Home Technology Uber’s Former Chief Lobbyist in Europe Revealed as Uber Files Leaker

Uber’s Former Chief Lobbyist in Europe Revealed as Uber Files Leaker

Uber’s Former Chief Lobbyist in Europe Revealed as Uber Files Leaker
Source: ICI

Mark MacGann, the organization’s former chief of policy in Europe, the Middle East, and Africa (EMEA), has come forward as the source, one day after an explosion of reports based from a large “Uber Files” leak involving thousands of documents and messages between key officials.

“I was the one talking to governments; I was the one pushing this with the media; I was the one telling people that they should change the rules because drivers were going to benefit and people were going to get so much economic opportunity,” MacGann told The Guardian in the video interview that is embedded above. The International Consortium of Investigative Journalists (ICIJ), The Washington Post, and the BBC all have reports that go along with the interview.

As the company’s senior position holder from 2014 to 2016, MacGann served as the organization’s public face in those regions throughout the global deployment of Uber’s ride-sharing service. How can you have a clear conscience if you don’t stand up and own your contribution to how people are being treated today, MacGann asks in reference to those benefits for the drivers and the alleged economic opportunity of the gig economy? “When that turned out not to be the case — we had actually sold people a lie,” he continues.

He is also the source of some of the leaked correspondence, including those with former Uber CEO Travis Kalanick, senior vice president David Plouffe, and promises from French President Emmanuel Macron to “personally” check into issues with Marseille authorities.

MacGann departed Uber in the latter part of 2016 on what appeared to be amicable terms, while The Guardian points out that he recently settled a pay-related dispute with the business. He claims that he was attacked in Brussels by irate cab drivers who blamed Uber’s aggressive style since he served as the face of the company’s European launch. For their own financial gain, MacGann stated, “I started to believe it was emblematic of Uber’s larger connection with drivers, putting them in danger.”

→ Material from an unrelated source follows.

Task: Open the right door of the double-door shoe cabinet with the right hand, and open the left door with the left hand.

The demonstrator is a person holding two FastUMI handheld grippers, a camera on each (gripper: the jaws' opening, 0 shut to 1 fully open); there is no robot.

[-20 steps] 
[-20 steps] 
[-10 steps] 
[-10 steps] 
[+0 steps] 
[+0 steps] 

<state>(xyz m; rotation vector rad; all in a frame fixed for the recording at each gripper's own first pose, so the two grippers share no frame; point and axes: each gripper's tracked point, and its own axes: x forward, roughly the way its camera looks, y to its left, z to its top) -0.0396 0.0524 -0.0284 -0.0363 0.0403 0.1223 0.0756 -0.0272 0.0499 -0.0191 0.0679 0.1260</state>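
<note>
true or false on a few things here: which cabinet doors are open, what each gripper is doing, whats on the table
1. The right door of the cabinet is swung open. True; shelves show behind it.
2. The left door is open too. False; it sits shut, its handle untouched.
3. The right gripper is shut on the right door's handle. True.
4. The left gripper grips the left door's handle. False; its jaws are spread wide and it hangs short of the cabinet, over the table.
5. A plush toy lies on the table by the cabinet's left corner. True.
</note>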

In January, MacGann traveled to Geneva to meet with The Guardian and shared 18.69GB of emails, texts, and company records after receiving extensive treatment for PTSD that a medical report claimed was related to the work-related stress he experienced at Uber. MacGann also shared information with a French attorney who was suing the company on behalf of drivers.

The documents and reports taken together demonstrate how Uber frequently encountered political and legal barriers because, as former global communications chief Nairi Hourdajian described it in a message from 2014, “Sometimes we have challenges because, well, we’re just fucking illegal.” According to MacGann, it used a brazen invasion strategy that involved rapid expansion, regardless of whether the service was authorized. “Stop requesting authorization. Simply start out, hustle, hire drivers, go out, and do the promotion, and people will rapidly realize what a fantastic product Uber is.

Jill Hazelbaker, senior vice president of marketing and public relations for Uber, replied with a statement yesterday that concluded, “We have not and will not make excuses for previous behavior that is obviously at odds with our current principles. Instead, we want the public to assess our performance based on both our past five years’ worth of work and our future plans.

Earlier today, Uber reacted once more, this time through spokesperson Noah Edwardsen. “We comprehend Mark’s personal regrets over his years of unwavering service to our former leadership, but he is currently unable to talk honestly about Uber.

When Mark left Uber six years ago, he had nothing but admiration for the firm. He referred to Uber as the “enterprise of this generation” and identified himself as “a passionate believer in Uber’s purpose” in his email of resignation from the company in 2016. Since then, though, Mark has been suing the business in an effort to get paid a bonus he believes is due for his work at Uber, among other things. He was just compensated 585,000 euros when the dispute came to a conclusion. Notably, Mark didn’t feel obligated to “blow the whistle” until his check had cleared.

The founder and former CEO of Kalanick, Travis Spurgeon, issued the following statement on his behalf: “Travis Kalanick never approved any acts or programs that would impede justice in any nation. In truth, Mr. Kalanick played a very little role in Uber’s Russian development ambitions and never approved or ordered any criminal activity. And Mr. Kalanick has never advocated for Uber to exploit violence at the expense of driver security.